All lines below containing "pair" are to be listed.

- - -

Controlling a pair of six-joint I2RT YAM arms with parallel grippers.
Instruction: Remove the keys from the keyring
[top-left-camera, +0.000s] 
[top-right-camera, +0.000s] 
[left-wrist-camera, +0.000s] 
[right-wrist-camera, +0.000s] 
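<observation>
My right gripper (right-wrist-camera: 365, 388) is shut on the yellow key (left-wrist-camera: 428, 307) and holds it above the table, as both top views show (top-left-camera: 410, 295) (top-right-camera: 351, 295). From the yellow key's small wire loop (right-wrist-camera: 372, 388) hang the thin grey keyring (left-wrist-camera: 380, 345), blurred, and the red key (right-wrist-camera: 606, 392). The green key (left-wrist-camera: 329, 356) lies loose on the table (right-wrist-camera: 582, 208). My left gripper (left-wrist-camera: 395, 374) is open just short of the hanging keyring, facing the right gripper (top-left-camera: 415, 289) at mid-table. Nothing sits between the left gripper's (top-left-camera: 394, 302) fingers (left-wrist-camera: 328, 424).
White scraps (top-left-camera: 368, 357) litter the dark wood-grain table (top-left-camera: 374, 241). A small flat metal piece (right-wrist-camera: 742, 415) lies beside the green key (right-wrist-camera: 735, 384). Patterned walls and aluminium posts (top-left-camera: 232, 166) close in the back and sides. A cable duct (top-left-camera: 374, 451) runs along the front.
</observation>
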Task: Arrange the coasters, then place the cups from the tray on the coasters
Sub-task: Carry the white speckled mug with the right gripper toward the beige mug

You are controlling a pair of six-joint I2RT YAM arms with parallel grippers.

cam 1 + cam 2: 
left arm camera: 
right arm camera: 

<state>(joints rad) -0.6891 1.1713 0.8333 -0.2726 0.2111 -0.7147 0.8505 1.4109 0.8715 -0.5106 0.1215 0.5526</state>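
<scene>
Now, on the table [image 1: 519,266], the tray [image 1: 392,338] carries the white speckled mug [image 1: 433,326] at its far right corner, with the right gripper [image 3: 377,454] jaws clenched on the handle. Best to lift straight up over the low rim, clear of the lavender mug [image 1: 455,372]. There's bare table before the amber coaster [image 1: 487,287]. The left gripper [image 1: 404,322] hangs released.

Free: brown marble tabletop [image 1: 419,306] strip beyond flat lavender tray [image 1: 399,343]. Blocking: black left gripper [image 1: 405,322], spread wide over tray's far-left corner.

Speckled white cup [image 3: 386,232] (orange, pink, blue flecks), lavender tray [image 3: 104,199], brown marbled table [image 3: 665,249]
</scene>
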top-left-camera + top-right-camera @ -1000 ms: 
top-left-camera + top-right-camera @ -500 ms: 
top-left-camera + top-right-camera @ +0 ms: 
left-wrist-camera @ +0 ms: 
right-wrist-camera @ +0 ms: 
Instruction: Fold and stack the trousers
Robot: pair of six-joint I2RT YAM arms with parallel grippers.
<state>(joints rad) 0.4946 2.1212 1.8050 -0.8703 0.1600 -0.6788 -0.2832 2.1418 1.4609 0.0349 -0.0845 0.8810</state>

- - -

▶ OUTPUT OF THE EXERCISE:
Controlling a pair of six-joint I2RT YAM arms with parallel grippers.
You are controlling a pair of six-joint I2RT YAM arms with parallel grippers.
Robot: pair of six-joint I2RT YAM arms with parallel grippers.

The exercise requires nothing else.